Elogio della pirateria digitale, emozioni a 128k e sharing di ricordi partigiani a banda stretta: per tutti quelli che hanno vissuto sulla loro pelle e non dimenticano il mondo prima dell'ISDN.
26 Luglio 2013
È stato camminando lungo il marciapiede di Corso Buenos Aires che ho capito tutta in una volta l'inesauribile pochezza del mondo in cui ci siam finiti dentro. Uscito dal Cinema Arcobaleno, appena svoltato l'angolo con Viale Tunisia, in una tarda serata di mezza primavera, con ancora negli occhi la locandina di quella roba mediocre che avevo appena visto controvoglia: ho infilato le mani in tasca, intrecciando tra indice e medio il cavo dell'iPod fino ad arrivare alla forma tondeggiante dell'auricolare, prima di iniziare a scendere le scale verso la metropolitana e finalmente ho avuto chiare le parole necessarie per narrare sinteticamente questi tempi così poveri che ci è toccato in sorte di vivere.
Premuto PLAY, più o meno, suonavano così:
Triste è l'epoca in cui l'inventore di Napster viene relegato in un ruolo di secondo piano dentro un film per ragazzini sull'inventore di Facebook.
Perché c'è da dire che noi siam quelli che non si dimentica. Noi siam come quelli tipo mio nonno che han fatto la fame in tempo di guerra e che ora, anche se da mangiare ce n'è in abbondanza, non si butta via nulla. È quasi offensivo, sotto un certo punto di vista, per noi che siam quelli che han visto nascere, crescere e morire (e anche resuscitare, a modo suo) Gnutella nel giro una sola, convulsa giornata, sentir te, adesso, che ci vieni a dir di pirateria. Pensarci bene, è uguale: proprio come quelli tipo mio nonno che han vissuto la ritirata tedesca lungo la Linea Gotica e ora gli tocca ascoltar te (sempre te, sì) che parli della grande destra moderata.
"Noi" sarei io. E quegli altri tre o quattro che ancora hanno memoria di com'era fatto il logo di Audiogalaxy.
Io me lo ricordo ancora oggi. Oggi che, alle soglie della pensione, apro il mio iTunes e leggo in fondo: 16299 canzoni, equivalenti a quasi 50 giorni di musica se ascoltate tutte di fila. E son solo quelle dell'hard-disk dedicato a ques'ultimo, sbiadito quadriennio milanese. Ancora oggi che se devo ascoltare un pezzo ci metto meno a scaricarlo sul desktop piuttosto che ad alzarmi, cercare il CD, aprirlo e metterlo nello stereo. Oggi che lo stereo nemmeno ce l'ha più, il lettore CD: ci infili dentro direttamente una chiavetta USB, oggi.
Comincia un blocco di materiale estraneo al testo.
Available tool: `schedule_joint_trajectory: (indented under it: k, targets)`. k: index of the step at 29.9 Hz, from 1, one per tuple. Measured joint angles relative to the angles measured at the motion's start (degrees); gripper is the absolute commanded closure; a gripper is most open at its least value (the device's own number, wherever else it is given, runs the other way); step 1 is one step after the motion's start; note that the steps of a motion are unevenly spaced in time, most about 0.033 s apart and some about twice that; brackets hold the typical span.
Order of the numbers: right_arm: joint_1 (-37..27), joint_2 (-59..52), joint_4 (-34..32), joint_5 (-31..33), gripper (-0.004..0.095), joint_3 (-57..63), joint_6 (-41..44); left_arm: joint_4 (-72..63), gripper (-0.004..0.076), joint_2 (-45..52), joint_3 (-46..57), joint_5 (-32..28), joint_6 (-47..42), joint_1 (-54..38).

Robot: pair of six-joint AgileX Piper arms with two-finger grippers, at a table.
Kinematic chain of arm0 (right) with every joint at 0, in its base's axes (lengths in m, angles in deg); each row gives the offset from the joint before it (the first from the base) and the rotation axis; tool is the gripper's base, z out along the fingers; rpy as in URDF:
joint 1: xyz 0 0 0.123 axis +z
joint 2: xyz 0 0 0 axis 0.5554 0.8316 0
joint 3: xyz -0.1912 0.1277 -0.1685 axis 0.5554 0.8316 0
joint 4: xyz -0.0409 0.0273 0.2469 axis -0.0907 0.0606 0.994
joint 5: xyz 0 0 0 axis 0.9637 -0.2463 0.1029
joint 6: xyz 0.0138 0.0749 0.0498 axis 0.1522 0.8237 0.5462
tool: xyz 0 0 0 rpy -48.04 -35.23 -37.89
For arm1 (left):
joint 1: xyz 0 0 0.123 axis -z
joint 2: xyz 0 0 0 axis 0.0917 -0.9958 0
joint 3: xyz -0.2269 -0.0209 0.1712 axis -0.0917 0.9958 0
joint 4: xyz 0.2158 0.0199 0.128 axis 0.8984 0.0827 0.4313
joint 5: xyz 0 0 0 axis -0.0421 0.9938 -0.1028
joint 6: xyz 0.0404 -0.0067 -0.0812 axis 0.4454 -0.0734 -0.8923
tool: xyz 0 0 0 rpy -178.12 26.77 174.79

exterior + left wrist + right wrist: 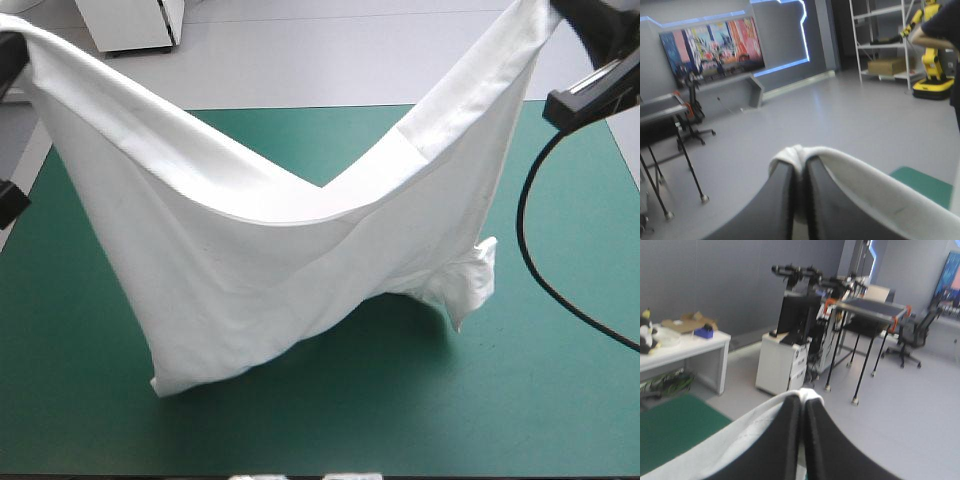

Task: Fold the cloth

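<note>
1. High view. The T-shirt (250,280) hangs over the teal-green cover (560,400). It is lifted by two upper corners that run to the view's upper left and upper right, and the edge between them sags in a deep V. Its lowest corner appears to touch the cover toward the table's near edge. A crumpled sleeve (470,285) dangles toward the table's right side. No crease or fold is visible.
2. Left wrist view. The left gripper (800,165) is raised and looks level into the room. Its black fingers (772,205) are all but closed on a pinch of white fabric, and the sheet runs off beside them.
3. Right wrist view. The right gripper (803,397) likewise clamps a white corner between nearly meeting fingers, with the cover below it.
4. Progress, as judged. The task is at an early stage: the garment is picked up and stretched out, but nothing is folded. Laying it flat and making every fold remain.
</note>
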Motion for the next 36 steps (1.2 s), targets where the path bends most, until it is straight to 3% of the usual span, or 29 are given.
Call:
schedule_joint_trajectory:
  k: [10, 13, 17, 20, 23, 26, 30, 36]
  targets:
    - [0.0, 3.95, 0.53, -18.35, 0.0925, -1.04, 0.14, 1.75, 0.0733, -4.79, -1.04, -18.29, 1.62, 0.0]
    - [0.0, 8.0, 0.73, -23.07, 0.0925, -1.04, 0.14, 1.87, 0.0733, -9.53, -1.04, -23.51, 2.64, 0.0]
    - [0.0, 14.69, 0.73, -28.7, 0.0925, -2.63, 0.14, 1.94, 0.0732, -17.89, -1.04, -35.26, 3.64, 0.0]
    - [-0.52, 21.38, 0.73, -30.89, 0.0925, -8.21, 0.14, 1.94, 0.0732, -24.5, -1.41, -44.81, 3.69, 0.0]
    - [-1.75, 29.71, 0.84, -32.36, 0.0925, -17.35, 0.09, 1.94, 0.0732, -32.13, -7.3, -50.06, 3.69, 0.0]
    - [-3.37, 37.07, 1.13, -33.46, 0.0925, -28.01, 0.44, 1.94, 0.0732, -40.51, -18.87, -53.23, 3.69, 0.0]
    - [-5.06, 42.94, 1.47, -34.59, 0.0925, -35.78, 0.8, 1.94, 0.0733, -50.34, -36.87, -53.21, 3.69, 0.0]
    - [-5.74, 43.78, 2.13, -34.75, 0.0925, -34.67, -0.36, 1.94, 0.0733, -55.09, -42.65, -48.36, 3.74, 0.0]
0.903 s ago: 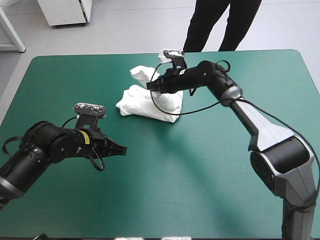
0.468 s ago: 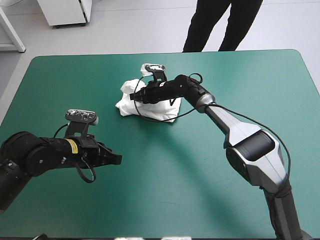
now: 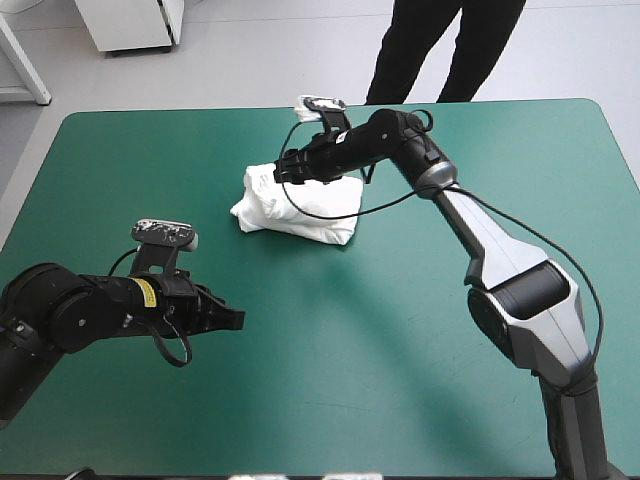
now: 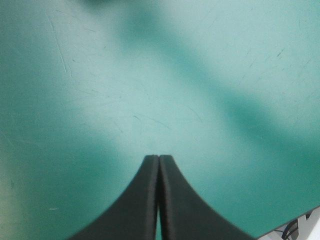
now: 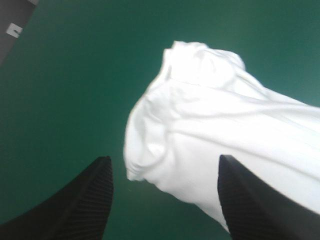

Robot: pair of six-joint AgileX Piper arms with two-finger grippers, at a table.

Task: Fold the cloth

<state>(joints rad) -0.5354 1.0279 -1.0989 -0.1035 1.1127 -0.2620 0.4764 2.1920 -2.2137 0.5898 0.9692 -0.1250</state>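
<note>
The table fills the high view, its teal-green cover flat and smooth, with rounded far corners at upper left and upper right; up close in the left wrist view the cover shows fine scratches. At lower left the left gripper sits low over bare cover, pointing toward the frame's right, its black fingers pressed together into one pointed arch with nothing between them. From it a broad stretch of bare cover runs across the lower centre to the near edge. Above centre-left lies the T-shirt, a folded white bundle well in from every edge. Its long axis runs roughly across the frame, dipping slightly toward the lower right, with a rumpled lump at its upper-left end and a straighter edge along the side nearer the camera. The right gripper hangs over that upper-left end, reaching in from the right and pointing left. In the right wrist view its fingers stand wide apart and hold nothing, with the bundle's rounded end between and ahead of them; whether they touch the fabric cannot be told. The whole right third of the cover is bare out to the right edge.
</note>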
Oggi che nemmeno ce l'hai più, lo stereo proprio, dico: apri il tuo MacBook acquistato a rate e la prima schermata che ti compare è quella di Spotify, a suggerirti caldamente di ascoltare L'Estate Enigmistica dei Baustelle perché l'ha sentita dieci minuti fa un tuo contatto di Facebook che sinceramente non sai chi sia.
Ancora oggi io me lo ricordo, il mio primo mp3. Era One, dei Filter.
Che uno pensa, il primo mp3 è una roba importante, avrà scaricato un pezzo dei Led Zeppelin, una canzone dei Pink Floyd, o che ne so, qualcosa dei Pearl Jam, dei Nirvana, dei Metallica. Un pezzone della madonna. O almeno un grande classico di Madonna. Sempre avuto gran rispetto io, di Madonna. Della Madonna, meno, invece: ma quello è un altro discorso, poverina. Invece no: One dei Filter.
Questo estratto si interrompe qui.